I'd originally thought to try to fill out the story and market it for a more 'mainstream' sff market, but when I was considering that earlier this year, I suddenly realized I liked it for what it was, and didn't want to flesh it out (sorry!) with more mundane stuff (that might come in the second one--that has more of a plot than 'master vampire kidnaps incredibly sexy dude and they all end up vampires in a polyamorous kinky vampire um nest'). So I started researching erotic presses.

Something else I noticed: there's a helluva lot of vampire novels out these days, paranormal romance, but they're all het. So I wasn't sure if any mainstream sff press would go for kinky vampires (whipping, knife play, talking about Shakespeare, that sort of thing). So a gay and lesbian press also struck me as perfect.

The impetus for this post isn't just WG, but the fact that as I was drifting off to sleep last night, ideas for a revision of my way earlier novel, Greenbriar Street hit.

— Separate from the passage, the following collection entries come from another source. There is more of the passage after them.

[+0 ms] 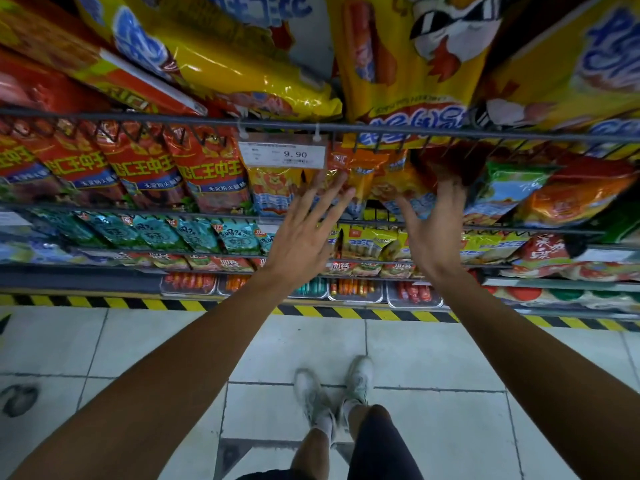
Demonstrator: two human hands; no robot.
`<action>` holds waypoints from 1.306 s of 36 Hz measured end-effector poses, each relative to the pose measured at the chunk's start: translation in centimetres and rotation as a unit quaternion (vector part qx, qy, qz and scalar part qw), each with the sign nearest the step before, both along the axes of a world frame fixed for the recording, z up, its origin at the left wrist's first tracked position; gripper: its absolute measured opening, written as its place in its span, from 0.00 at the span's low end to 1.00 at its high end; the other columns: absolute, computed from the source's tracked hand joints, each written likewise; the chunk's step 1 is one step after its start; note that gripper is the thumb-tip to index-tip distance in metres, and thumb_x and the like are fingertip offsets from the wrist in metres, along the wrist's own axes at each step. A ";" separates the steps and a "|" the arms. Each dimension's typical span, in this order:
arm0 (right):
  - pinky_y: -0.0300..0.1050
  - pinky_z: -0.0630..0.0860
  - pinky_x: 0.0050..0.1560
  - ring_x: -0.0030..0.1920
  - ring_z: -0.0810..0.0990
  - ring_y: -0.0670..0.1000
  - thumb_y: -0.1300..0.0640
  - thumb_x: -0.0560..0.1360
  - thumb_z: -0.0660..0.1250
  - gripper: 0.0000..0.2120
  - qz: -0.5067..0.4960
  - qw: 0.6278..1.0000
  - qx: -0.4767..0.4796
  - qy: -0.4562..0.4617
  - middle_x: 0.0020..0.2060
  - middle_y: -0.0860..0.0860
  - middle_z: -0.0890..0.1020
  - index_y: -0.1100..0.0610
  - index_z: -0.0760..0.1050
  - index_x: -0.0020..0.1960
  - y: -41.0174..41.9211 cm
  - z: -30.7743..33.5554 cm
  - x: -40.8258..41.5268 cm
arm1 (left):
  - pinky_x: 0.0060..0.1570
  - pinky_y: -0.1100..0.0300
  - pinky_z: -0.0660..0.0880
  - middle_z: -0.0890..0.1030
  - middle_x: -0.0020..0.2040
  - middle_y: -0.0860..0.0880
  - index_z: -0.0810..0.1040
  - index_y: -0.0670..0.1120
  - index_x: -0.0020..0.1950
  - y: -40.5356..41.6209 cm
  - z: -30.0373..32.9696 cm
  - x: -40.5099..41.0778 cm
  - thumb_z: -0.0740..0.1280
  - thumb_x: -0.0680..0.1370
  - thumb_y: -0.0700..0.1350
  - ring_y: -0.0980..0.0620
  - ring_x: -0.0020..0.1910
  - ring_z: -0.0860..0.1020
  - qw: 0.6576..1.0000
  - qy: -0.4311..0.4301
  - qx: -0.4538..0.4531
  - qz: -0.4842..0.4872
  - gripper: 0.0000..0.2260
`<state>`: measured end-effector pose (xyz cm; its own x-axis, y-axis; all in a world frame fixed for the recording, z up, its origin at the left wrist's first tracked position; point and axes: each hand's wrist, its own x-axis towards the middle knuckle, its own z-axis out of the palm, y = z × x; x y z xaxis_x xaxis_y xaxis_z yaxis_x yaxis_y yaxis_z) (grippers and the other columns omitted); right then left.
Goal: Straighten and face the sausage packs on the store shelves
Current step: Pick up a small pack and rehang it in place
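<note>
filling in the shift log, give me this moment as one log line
left hand: open, fingers at orange sausage packs | right hand: open, on same packs | price tag above | nothing gripped

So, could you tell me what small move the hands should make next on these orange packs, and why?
Probably press inward and square them up: the left hand and right hand, both open with fingers spread, flank the orange sausage packs, which lean unevenly under the 9.90 price tag, unlike the neat red packs alongside.
</note>
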<state>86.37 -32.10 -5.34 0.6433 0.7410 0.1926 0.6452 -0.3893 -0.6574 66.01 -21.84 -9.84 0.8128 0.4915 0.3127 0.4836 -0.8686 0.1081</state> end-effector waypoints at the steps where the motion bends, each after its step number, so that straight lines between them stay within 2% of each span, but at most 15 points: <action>1: 0.55 0.68 0.71 0.72 0.69 0.60 0.47 0.81 0.69 0.28 0.008 1.000 -0.016 -0.002 0.70 0.59 0.73 0.61 0.68 0.74 0.2 0.1 0.3 | 0.80 0.43 0.49 0.44 0.86 0.47 0.44 0.49 0.86 0.0 0.0 0.0 0.54 0.80 0.45 0.41 0.85 0.42 1.000 0.003 -0.002 0.001 0.36; 6: 0.55 0.73 0.63 0.66 0.75 0.61 0.47 0.81 0.69 0.25 0.037 0.999 -0.025 -0.016 0.66 0.58 0.79 0.58 0.72 0.73 0.5 0.4 1.9 | 0.81 0.42 0.53 0.45 0.86 0.47 0.45 0.49 0.86 -0.1 0.1 -0.1 0.52 0.80 0.45 0.41 0.85 0.44 1.000 0.005 -0.007 0.006 0.34; 9: 0.52 0.75 0.63 0.62 0.78 0.57 0.48 0.81 0.68 0.22 0.004 0.999 0.028 0.022 0.63 0.56 0.81 0.59 0.74 0.71 0.4 0.5 2.3 | 0.81 0.41 0.55 0.48 0.86 0.47 0.47 0.50 0.86 -0.2 0.5 -0.1 0.53 0.80 0.44 0.40 0.85 0.47 1.000 -0.001 -0.016 0.004 0.34; 13: 0.37 0.75 0.58 0.57 0.79 0.47 0.47 0.83 0.66 0.21 -0.027 0.986 0.132 0.097 0.58 0.50 0.82 0.60 0.76 0.68 0.5 1.2 2.5 | 0.79 0.39 0.58 0.51 0.86 0.47 0.51 0.49 0.86 -0.2 1.1 0.0 0.59 0.80 0.41 0.40 0.84 0.50 1.000 -0.014 -0.024 0.004 0.35; 17: 0.48 0.76 0.58 0.58 0.79 0.52 0.51 0.85 0.63 0.18 0.021 0.991 0.071 0.111 0.59 0.53 0.81 0.61 0.73 0.68 0.3 0.7 2.3 | 0.79 0.37 0.59 0.50 0.86 0.46 0.51 0.49 0.86 -0.4 1.5 0.7 0.63 0.79 0.39 0.40 0.84 0.48 0.999 -0.014 -0.039 0.014 0.37; 19: 0.47 0.74 0.56 0.59 0.78 0.52 0.51 0.85 0.62 0.16 0.032 0.996 0.035 0.079 0.60 0.55 0.81 0.61 0.72 0.67 -0.1 -0.2 2.2 | 0.79 0.37 0.58 0.50 0.86 0.45 0.52 0.47 0.86 -0.4 1.7 0.8 0.63 0.80 0.40 0.40 0.85 0.47 0.999 -0.008 -0.038 0.011 0.36; 23: 0.47 0.69 0.49 0.47 0.74 0.56 0.53 0.86 0.61 0.11 -0.048 0.988 0.048 0.135 0.48 0.58 0.75 0.62 0.70 0.57 -1.3 -1.2 1.7 | 0.81 0.40 0.54 0.50 0.86 0.45 0.52 0.47 0.86 -0.3 1.7 0.5 0.60 0.80 0.41 0.40 0.85 0.46 0.999 -0.006 -0.036 0.004 0.34; 27: 0.37 0.68 0.66 0.60 0.77 0.49 0.55 0.85 0.63 0.17 -0.091 0.969 0.105 0.205 0.61 0.52 0.79 0.62 0.69 0.71 -1.7 -0.4 0.6 | 0.81 0.41 0.54 0.52 0.86 0.45 0.54 0.47 0.86 -0.4 1.8 0.4 0.59 0.80 0.41 0.40 0.84 0.49 0.999 -0.017 -0.042 0.002 0.33; 29: 0.49 0.71 0.72 0.71 0.73 0.50 0.55 0.84 0.65 0.24 -0.115 0.953 0.148 0.237 0.71 0.53 0.75 0.61 0.65 0.77 -2.0 0.1 -0.4 | 0.81 0.41 0.55 0.54 0.85 0.44 0.56 0.46 0.85 -0.5 1.7 0.3 0.60 0.80 0.40 0.39 0.84 0.51 0.999 -0.029 -0.044 -0.001 0.32; 31: 0.52 0.69 0.75 0.74 0.71 0.51 0.57 0.82 0.66 0.27 -0.138 0.922 0.232 0.278 0.73 0.55 0.73 0.61 0.64 0.78 -2.8 0.8 -2.0 | 0.81 0.42 0.55 0.57 0.85 0.44 0.58 0.46 0.85 -0.7 1.4 0.0 0.59 0.80 0.40 0.39 0.83 0.53 0.998 -0.050 -0.044 0.000 0.32; 33: 0.53 0.70 0.74 0.74 0.72 0.50 0.61 0.81 0.67 0.25 -0.128 0.925 0.265 0.240 0.72 0.54 0.74 0.61 0.66 0.76 -3.9 0.8 -3.7 | 0.81 0.43 0.56 0.58 0.84 0.45 0.59 0.47 0.84 -0.9 1.0 -0.3 0.60 0.80 0.39 0.39 0.83 0.54 0.997 -0.070 -0.044 0.010 0.31; 36: 0.51 0.75 0.69 0.70 0.75 0.48 0.65 0.82 0.67 0.21 -0.012 0.963 0.226 0.142 0.69 0.53 0.77 0.61 0.70 0.73 -4.7 -0.3 -5.6 | 0.81 0.41 0.56 0.58 0.84 0.45 0.60 0.46 0.84 -0.9 0.5 -0.7 0.61 0.80 0.39 0.40 0.83 0.54 0.995 -0.085 -0.046 0.013 0.31; 39: 0.52 0.73 0.71 0.71 0.74 0.47 0.56 0.82 0.69 0.24 0.111 0.977 0.104 0.151 0.71 0.49 0.76 0.56 0.68 0.76 -2.8 -0.6 -6.3 | 0.82 0.44 0.55 0.60 0.84 0.45 0.63 0.46 0.83 -0.8 0.2 -1.1 0.62 0.79 0.38 0.41 0.83 0.55 0.994 -0.098 -0.046 0.017 0.31; 43: 0.56 0.70 0.73 0.75 0.69 0.53 0.42 0.81 0.67 0.34 0.091 0.983 -0.009 0.160 0.75 0.52 0.70 0.57 0.61 0.80 1.1 -0.9 -5.4 | 0.80 0.46 0.57 0.64 0.81 0.46 0.66 0.45 0.81 -0.7 -0.2 -2.6 0.65 0.79 0.35 0.39 0.80 0.59 0.987 -0.142 -0.046 0.058 0.30; 47: 0.57 0.77 0.63 0.63 0.79 0.59 0.39 0.81 0.65 0.30 0.069 0.980 -0.039 0.182 0.65 0.56 0.79 0.59 0.68 0.73 3.5 -2.0 -4.8 | 0.78 0.42 0.63 0.67 0.78 0.44 0.66 0.44 0.81 -0.2 -0.6 -4.6 0.65 0.79 0.35 0.38 0.79 0.60 0.984 -0.141 -0.039 0.101 0.30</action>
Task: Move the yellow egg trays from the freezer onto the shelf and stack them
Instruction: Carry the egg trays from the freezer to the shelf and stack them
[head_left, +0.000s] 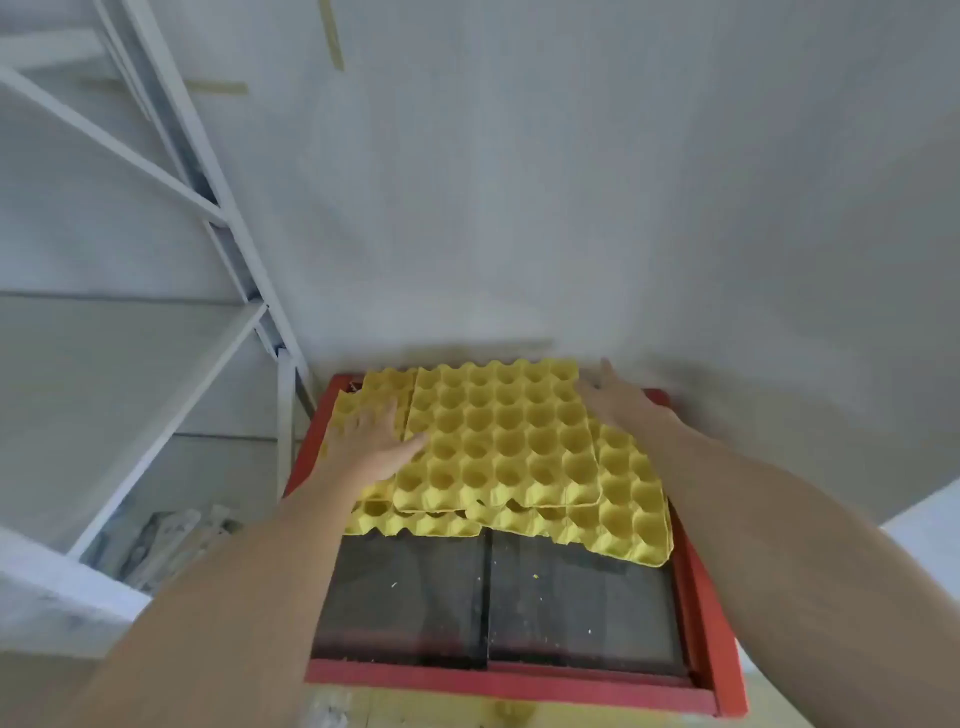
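Observation:
Several yellow egg trays lie overlapped on the far half of the red-framed freezer with its dark glass lid. The top tray sits slightly askew over the lower trays, which stick out to the right and front. My left hand rests flat at the top tray's left edge, thumb touching its rim. My right hand lies against the tray's far right corner, fingers spread. Neither hand has closed around the tray.
A white metal shelf stands to the left of the freezer, its grey board bare. Some packaged items lie below it. A white wall rises just behind the freezer. The dark glass lid is exposed near me.

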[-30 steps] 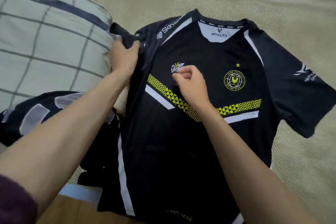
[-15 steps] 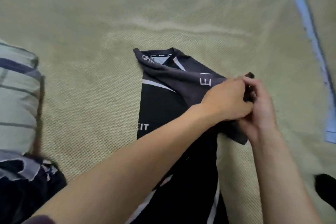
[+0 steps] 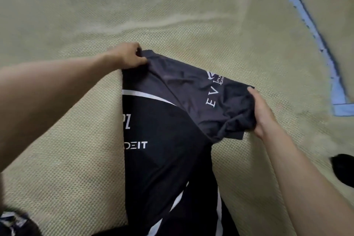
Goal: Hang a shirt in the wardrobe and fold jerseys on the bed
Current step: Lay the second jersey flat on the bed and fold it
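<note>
A black jersey [image 3: 164, 151] with white stripes and white lettering lies folded lengthwise on the beige woven bed cover [image 3: 67, 159]. Its sleeve with white "EV" lettering stretches out to the right. My left hand [image 3: 128, 56] pinches the fabric at the jersey's top left corner, near the collar. My right hand [image 3: 262, 113] grips the bunched end of the sleeve at the right. The jersey's lower end runs out of view at the bottom.
Another dark garment [image 3: 17, 224] with white patches shows at the bottom left corner. A dark object [image 3: 342, 170] lies at the right edge. A light blue band [image 3: 314, 30] runs diagonally at the top right of the bed.
The jersey went from lying spread face-up to folded lengthwise. My hands, together at the sleeve half a second ago, have parted: the left moved to the top corner, the right holds the sleeve end.
</note>
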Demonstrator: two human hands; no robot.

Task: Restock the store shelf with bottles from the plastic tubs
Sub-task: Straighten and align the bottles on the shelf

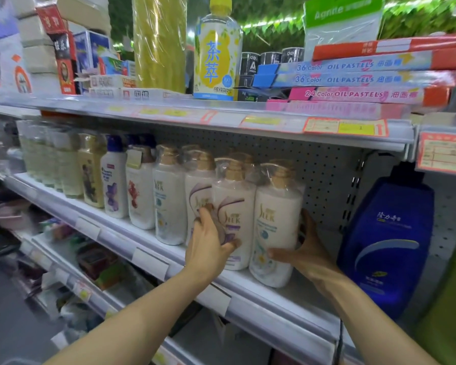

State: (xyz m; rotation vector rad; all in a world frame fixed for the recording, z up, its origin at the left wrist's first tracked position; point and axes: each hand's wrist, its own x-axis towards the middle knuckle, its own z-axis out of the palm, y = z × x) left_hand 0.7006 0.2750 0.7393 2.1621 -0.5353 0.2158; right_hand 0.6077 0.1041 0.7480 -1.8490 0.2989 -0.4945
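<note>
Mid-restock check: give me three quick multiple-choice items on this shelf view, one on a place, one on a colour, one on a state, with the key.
1. Where does the big blue bottle stand?
A. Left of the white bottles
B. Right of the white bottles
C. On the top shelf

2. What colour is the tea bottle cap?
A. Yellow
B. Red
C. Black

3. What is the right hand doing?
A. Hanging idle
B. Holding a price tag
C. Gripping a white bottle

Key: 1 B, it stands past the rightmost white bottle; 2 A, the cap is yellow; 3 C, thumb and fingers wrap the bottle.
</note>
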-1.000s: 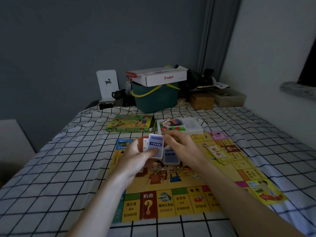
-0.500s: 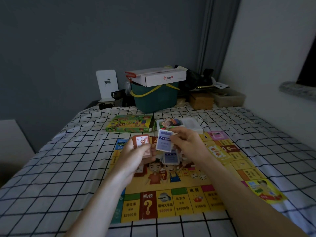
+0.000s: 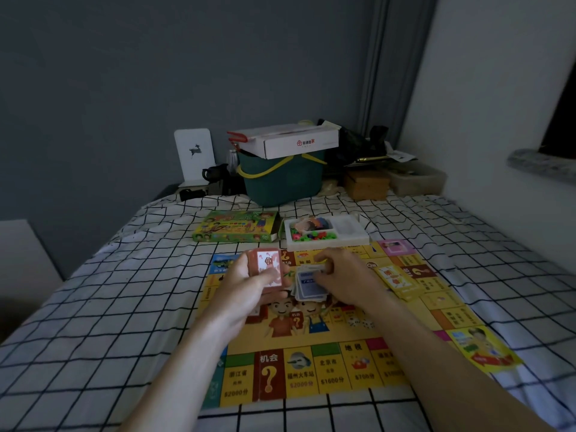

I began this one in the mid-80s, in Boise Idaho, and it was my first experiment with a novel length prose work--I worked on it for a while until beginning doctoral work--it was incredibly educational, mostly because my writing group jumped up and down on me until I stopped writing all compound-complex sentences with semi-colons (academic style, sigh). I suddenly see how GB could fit into the storyverse of WG. Riverside is the name of my city--after struggling with setting it in Seattle or POrtland, I decided to steal the idea of making up a city from Charles de Lint--and the name, although I didn't realize it at the time I decided to use it, is an homage to Ellen Kushner. My Riverside is a contemporary (21st century) university town on the west coast, on an analogue of Washington (I LOVED living in Western Washington).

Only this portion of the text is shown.